* _Assignment_
Starting with the line that contains "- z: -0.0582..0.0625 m" and stopping after the line that contains "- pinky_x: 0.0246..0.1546", copy the entries below exactly. Include nothing else.

* _Dataset entries_
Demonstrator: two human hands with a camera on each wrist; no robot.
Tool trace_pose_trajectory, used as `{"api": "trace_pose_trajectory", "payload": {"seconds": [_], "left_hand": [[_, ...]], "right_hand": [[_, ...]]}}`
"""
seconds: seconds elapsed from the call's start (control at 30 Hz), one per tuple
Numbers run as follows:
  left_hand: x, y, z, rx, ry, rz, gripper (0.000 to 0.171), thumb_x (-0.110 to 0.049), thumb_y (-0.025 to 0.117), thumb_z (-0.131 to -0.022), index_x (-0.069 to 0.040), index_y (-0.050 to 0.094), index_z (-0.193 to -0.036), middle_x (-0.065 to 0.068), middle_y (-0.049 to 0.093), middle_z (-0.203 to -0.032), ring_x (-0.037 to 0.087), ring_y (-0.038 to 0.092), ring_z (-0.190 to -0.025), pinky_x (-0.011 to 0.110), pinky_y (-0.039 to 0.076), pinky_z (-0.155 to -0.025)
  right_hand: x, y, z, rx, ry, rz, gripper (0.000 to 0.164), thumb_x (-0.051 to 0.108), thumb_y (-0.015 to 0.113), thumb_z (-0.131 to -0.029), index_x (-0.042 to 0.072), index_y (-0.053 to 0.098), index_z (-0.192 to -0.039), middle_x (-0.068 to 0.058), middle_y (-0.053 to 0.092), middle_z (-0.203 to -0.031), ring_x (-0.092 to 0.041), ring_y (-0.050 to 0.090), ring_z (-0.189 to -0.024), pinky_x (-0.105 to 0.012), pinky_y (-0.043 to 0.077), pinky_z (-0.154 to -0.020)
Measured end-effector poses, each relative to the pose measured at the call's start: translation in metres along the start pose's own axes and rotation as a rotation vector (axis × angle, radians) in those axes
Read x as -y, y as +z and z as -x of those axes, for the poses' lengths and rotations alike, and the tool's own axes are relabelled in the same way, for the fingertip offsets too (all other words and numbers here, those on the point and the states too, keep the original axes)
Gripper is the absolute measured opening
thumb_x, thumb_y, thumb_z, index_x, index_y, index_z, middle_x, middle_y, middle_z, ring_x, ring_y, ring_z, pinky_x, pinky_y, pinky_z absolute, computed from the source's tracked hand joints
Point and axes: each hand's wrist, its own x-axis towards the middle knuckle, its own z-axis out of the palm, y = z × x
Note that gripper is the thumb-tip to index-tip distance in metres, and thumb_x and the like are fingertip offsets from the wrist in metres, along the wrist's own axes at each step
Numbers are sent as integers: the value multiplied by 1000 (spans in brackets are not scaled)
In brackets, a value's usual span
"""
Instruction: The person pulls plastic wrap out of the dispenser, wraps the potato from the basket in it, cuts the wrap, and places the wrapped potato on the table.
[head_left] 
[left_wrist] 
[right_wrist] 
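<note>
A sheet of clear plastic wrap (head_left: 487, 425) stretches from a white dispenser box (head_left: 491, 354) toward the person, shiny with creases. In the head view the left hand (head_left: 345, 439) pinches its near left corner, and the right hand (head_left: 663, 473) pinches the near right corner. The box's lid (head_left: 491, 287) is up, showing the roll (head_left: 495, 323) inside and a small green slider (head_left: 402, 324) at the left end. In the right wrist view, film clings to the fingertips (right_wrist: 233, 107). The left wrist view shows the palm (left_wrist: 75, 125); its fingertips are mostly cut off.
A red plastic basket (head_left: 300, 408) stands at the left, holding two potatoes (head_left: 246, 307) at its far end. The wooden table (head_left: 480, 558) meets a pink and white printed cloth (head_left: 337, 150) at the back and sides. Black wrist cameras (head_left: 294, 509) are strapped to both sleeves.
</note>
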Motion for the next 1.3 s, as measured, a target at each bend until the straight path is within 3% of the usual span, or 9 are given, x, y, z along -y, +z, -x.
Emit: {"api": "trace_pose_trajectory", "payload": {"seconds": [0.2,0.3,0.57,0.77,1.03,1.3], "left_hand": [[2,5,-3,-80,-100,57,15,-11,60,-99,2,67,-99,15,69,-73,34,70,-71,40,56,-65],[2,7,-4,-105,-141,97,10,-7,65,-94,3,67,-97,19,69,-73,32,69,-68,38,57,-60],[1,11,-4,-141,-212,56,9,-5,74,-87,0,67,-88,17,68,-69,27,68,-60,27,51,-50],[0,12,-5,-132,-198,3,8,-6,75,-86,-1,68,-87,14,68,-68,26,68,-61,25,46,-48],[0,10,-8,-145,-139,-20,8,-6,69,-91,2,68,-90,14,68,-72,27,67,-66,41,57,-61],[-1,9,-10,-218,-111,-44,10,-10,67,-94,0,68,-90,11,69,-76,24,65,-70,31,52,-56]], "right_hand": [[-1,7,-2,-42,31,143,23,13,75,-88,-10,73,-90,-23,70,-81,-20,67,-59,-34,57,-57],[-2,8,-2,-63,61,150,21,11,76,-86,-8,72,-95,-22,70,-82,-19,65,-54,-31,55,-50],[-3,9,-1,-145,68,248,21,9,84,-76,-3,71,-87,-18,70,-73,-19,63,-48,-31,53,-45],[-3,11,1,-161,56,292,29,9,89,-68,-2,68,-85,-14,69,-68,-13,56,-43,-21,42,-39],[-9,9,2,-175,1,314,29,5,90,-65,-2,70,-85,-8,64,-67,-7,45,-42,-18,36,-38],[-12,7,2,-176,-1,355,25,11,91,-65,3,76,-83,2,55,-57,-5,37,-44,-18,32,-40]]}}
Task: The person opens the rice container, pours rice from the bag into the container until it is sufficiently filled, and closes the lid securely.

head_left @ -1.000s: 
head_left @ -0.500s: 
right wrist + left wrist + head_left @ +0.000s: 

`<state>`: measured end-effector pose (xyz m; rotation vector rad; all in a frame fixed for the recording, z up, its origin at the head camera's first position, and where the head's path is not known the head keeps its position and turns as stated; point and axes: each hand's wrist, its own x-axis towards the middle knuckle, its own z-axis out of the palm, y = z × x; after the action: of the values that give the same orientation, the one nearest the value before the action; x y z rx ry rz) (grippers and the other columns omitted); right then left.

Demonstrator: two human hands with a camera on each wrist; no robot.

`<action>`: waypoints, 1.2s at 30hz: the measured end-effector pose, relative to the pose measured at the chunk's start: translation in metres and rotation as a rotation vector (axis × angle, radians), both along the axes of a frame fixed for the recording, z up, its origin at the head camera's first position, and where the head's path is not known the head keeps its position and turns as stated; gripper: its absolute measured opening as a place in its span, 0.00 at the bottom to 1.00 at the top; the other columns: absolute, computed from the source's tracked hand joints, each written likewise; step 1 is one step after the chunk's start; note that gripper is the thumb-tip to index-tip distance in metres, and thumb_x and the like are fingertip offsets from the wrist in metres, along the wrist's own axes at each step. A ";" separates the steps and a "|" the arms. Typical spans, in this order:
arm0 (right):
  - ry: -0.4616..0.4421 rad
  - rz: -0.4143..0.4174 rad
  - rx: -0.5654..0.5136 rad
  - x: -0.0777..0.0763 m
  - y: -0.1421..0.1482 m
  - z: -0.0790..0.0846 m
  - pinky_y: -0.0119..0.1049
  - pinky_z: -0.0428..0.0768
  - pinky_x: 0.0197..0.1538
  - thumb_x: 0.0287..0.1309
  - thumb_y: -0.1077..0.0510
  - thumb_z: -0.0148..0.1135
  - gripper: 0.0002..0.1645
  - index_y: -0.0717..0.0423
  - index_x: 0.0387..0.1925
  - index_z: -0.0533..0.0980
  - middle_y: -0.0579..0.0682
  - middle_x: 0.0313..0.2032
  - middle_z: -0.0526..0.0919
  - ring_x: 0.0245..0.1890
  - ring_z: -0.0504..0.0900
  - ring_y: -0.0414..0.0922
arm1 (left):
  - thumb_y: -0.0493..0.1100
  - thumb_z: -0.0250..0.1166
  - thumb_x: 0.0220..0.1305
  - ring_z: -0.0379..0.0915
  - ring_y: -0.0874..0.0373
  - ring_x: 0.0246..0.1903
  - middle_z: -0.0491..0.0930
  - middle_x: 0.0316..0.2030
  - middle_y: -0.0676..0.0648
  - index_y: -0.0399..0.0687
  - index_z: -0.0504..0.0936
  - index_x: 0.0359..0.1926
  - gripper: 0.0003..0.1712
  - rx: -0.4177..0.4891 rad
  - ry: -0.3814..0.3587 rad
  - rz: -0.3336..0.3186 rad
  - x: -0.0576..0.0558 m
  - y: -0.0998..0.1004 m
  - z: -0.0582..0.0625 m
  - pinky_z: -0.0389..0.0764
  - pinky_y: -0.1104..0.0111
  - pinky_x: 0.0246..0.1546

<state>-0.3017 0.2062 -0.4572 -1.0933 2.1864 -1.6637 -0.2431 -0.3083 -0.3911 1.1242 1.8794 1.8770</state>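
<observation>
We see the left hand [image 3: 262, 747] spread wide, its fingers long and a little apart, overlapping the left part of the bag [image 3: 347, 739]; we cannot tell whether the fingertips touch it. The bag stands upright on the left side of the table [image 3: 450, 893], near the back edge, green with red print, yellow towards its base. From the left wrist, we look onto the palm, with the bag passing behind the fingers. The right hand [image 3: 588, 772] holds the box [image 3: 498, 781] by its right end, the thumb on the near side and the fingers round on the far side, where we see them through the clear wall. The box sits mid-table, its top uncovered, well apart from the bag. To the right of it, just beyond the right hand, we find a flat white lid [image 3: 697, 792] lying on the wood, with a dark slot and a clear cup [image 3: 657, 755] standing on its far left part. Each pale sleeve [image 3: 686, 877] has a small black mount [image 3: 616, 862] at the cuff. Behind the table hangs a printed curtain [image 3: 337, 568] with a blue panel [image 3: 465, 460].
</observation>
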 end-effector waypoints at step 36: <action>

* _Result for this task_
  - z: -0.0582..0.0625 m
  - pinky_z: -0.0389..0.0764
  - pinky_y: -0.1104..0.0111
  - pinky_x: 0.0246..0.1546

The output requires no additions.